Scotts1au wrote:Hey Jeff always commend someone who is willing to stand by their "issues". Probably would have gone in the freezer a long time ago if it were mine.



Scott, I'm not going to lie - that was definitely a consideration. I have very limited space right now, and the last thing I need is to fill an enclosure with an animal that will obviously never be part of any project I am working on. I told myself that I could easily justify it by telling myself that this skink was in pain, or was suffering. The problem is, I can't find any evidence that it is. With that being said, I would never judge anyone for coming to a different conclusion about what should be done with this skink.

After thinking about it more though, I realized that I don't want to becolme someone who places value on my animals based only on their "usefulness" to me or their monetary value.

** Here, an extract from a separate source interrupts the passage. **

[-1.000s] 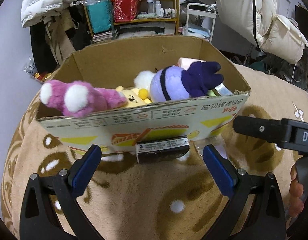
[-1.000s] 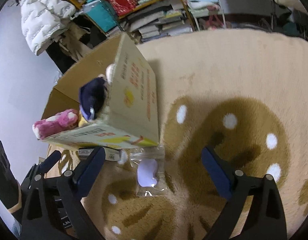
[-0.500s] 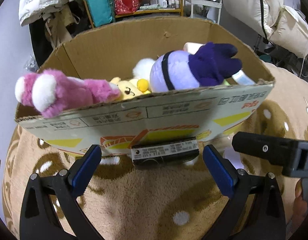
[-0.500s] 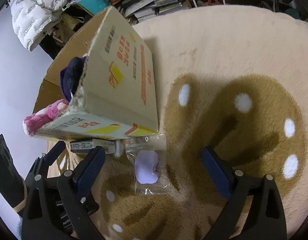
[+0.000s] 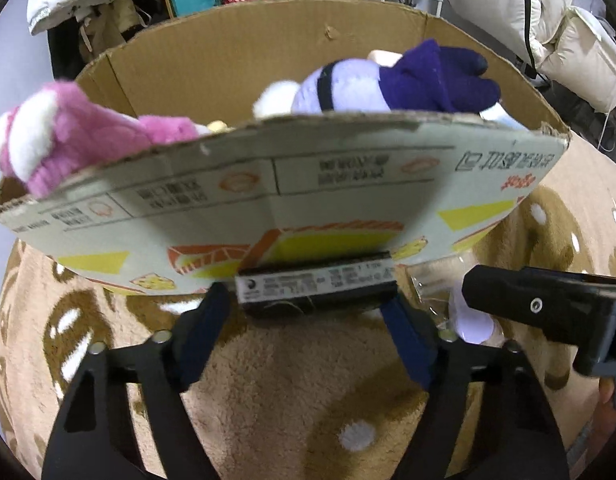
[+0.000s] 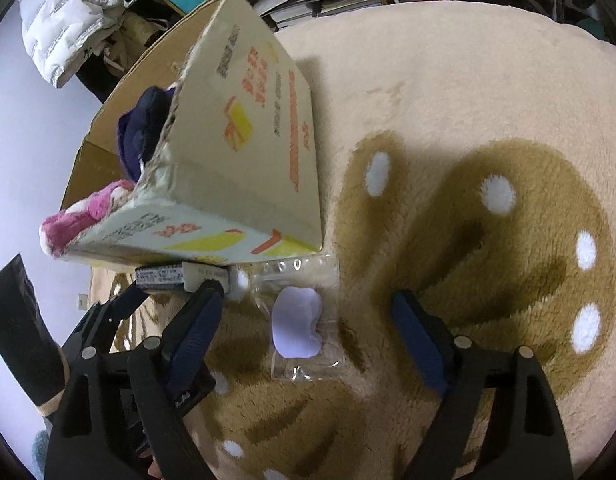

If I get to that point I will know that I no longer have the animals best interest in mind, and that I am keeping them ONLY for my selfish enjoyment. Even as it is, the main reason for keeping them is that it makes ME happy. I think that if I am going to subject them to a life in captivity for my selfish fulfillment, I have a moral obligation to treat each one of the with respect. I may be weird, but to me that includes taking care of all of them the best I can until it is no longer possible for them to have a "comfortable" life.

It's not really nobel on my part, it is simply accepting the responsibility that comes along with the privilege of keeping and breeding these amazing creatures.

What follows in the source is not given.